Seit Jahren verfolgen die USA die Politik, die radikalen Palästinenser zu ignorieren und die gemäßigten zu unterstützen – ohne dabei zu beachten, dass es sich bei der radikalen Hamas nicht um eine kleine Splittergruppe handelt, sondern dass sie mindestens soviel Einfluss hat wie die Fatah. Die Wahlen im letzten Jahr, von denen die Bush-Regierung annahm, dass sie der "vernünftigen" Partei, also der gemäßigten Fatah, den Sieg bringen würden, hatten das gegenteilige Ergebnis. Die Ignorierten und Vernachlässigten sahen ihre Chance und schlugen zu – diesmal auf den Stimmzetteln.

Zielsetzung unbekannt

Die USA aber setzten ihre Politik fort – isolierten und ignorierten die Unerwünschten. Halbherzige Vermittlungsversuche der US-Außenministerin sowie des Nahost-Quartetts verliefen im Sande. Der Friedensprozess lag weiter auf Eis und die Radikalen wurden radikaler, noch brutaler und schlugen schließlich gegen die eigenen Brüder zu. Die sagten sich von den Radikalen los und bildeten eine Notstandsregierung. Und die USA, genauso wie die EU und Israel, reagierten mit ansonsten in der Diplomatie unüblicher Geschwindigkeit – aber mit dem bekannten Reflex: Sie kündigten an, ihre Boykotte gegen die gemäßigten Palästinenser aufzuheben – und die radikalen weiterhin zu ignorieren. So führen sie die Politik der Teilung der Palästinenser fort.

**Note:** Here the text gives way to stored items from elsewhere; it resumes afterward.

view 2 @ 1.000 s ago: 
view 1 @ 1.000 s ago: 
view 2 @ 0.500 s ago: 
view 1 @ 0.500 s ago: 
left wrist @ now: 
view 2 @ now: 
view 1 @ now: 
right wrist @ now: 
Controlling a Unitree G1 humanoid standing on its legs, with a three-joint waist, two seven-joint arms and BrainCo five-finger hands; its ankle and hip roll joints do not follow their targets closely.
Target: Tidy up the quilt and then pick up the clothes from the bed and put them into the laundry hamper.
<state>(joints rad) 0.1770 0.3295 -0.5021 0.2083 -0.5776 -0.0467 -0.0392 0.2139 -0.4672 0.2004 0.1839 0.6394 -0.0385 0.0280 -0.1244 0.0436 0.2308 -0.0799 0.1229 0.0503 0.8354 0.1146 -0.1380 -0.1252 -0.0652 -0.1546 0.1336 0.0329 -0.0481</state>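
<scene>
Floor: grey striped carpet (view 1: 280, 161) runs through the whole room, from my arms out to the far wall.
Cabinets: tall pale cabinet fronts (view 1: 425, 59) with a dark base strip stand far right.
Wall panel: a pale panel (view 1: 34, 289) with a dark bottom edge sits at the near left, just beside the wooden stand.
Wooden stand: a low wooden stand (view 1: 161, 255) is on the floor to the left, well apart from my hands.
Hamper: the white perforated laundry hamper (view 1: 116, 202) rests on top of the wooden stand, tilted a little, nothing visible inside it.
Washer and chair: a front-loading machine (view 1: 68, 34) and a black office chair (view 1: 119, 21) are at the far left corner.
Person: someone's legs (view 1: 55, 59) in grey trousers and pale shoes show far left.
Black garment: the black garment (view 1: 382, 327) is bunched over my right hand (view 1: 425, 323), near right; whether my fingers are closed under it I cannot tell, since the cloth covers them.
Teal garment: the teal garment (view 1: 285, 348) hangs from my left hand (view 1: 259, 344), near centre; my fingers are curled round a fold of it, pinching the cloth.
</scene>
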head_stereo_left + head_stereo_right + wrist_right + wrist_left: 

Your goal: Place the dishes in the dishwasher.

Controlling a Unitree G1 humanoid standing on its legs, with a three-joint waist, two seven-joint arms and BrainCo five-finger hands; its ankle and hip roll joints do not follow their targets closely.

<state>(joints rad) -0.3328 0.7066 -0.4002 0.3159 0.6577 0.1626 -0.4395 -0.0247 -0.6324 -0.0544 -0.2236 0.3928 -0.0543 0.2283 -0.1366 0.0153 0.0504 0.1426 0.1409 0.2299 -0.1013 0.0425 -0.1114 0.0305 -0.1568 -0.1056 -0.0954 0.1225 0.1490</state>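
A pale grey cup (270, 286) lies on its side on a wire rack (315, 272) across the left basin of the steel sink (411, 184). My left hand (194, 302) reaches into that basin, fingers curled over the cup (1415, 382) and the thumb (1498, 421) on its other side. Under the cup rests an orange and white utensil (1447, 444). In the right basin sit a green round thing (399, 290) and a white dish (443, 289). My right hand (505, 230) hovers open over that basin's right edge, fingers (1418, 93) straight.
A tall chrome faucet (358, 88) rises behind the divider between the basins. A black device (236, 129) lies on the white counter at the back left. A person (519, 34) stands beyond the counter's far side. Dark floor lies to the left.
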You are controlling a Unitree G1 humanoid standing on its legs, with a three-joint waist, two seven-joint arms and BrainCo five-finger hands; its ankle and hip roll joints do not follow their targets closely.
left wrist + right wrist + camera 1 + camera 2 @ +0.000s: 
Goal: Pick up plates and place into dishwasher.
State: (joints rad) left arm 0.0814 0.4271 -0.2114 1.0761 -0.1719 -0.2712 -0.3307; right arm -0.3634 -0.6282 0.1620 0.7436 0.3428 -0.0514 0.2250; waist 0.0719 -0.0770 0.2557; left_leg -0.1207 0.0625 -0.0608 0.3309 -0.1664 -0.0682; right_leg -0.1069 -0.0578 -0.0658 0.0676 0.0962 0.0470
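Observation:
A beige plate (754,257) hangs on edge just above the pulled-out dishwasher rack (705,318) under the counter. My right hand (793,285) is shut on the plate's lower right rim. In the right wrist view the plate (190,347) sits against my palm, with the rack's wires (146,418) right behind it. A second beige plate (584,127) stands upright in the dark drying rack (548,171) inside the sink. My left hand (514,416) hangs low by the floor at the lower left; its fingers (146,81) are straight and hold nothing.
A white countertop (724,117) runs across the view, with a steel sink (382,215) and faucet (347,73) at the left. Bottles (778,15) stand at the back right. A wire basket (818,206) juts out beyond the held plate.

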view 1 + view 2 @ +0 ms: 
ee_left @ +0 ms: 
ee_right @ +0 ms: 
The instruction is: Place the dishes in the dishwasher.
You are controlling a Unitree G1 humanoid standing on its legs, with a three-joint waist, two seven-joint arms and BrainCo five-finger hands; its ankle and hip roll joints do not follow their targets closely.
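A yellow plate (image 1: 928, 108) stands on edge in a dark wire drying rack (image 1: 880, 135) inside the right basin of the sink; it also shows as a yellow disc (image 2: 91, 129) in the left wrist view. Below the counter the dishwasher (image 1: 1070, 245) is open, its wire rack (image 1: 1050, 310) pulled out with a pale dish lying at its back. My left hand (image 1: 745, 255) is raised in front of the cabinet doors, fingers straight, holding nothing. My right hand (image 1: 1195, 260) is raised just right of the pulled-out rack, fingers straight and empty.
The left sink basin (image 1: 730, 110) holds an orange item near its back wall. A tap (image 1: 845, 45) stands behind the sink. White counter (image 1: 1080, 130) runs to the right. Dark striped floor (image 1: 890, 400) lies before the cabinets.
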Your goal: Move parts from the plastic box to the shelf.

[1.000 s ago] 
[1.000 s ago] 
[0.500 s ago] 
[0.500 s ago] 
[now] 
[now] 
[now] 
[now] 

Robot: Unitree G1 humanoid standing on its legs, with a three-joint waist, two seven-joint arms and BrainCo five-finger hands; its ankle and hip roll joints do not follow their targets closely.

Allerdings: Mit welchen Ziel? Der Schaffung eines Palästinenserstaats, der nur aus dem Westjordanland besteht? Der Schaffung von zwei Palästinenserstaaten? Der Nahe Osten wird mit einer solchen Konstruktion nicht friedlicher. Und was soll mit dem Gazastreifen geschehen? Angesichts des bisherigen Umgangs der Bush-Regierung mit unerwünschten "Regimen" möchte man darüber lieber nicht nachdenken.

Kein Grund für Stolz

Optimisten sehen in der jetzigen US-Politik die letzte Chance, im Nahen Osten Frieden zu schaffen. Das mag sogar richtig sein. Allerdings ist es kein Grund, stolz zu sein, wenn sich inmitten von Chaos noch einmal ein kleiner Lichtblick auftut. Die jetzige Situation ist die Folge eines Versagens der Diplomatie und der Politik – auf der ganzen Linie. Dabei braucht Israel Frieden mit den Palästinensern und diese endlich eine vernünftige Lebensgrundlage. Und der US-Regierung und ihrem Präsidenten, der so gerne die Welt demokratisieren möchte, müsste genauso wie den Israelis und Palästinensern an einer möglichst umfassenden und haltbaren Friedenslösung gelegen sein. Erneut auf das Prinzip der Teilung zu setzen und sich mit einem räumlich eng begrenzten Friedensschluss zufrieden zu geben, wäre – wieder einmal – zu kurz gedacht. Leider sieht es so aus, als ob es genau darauf hinausläuft.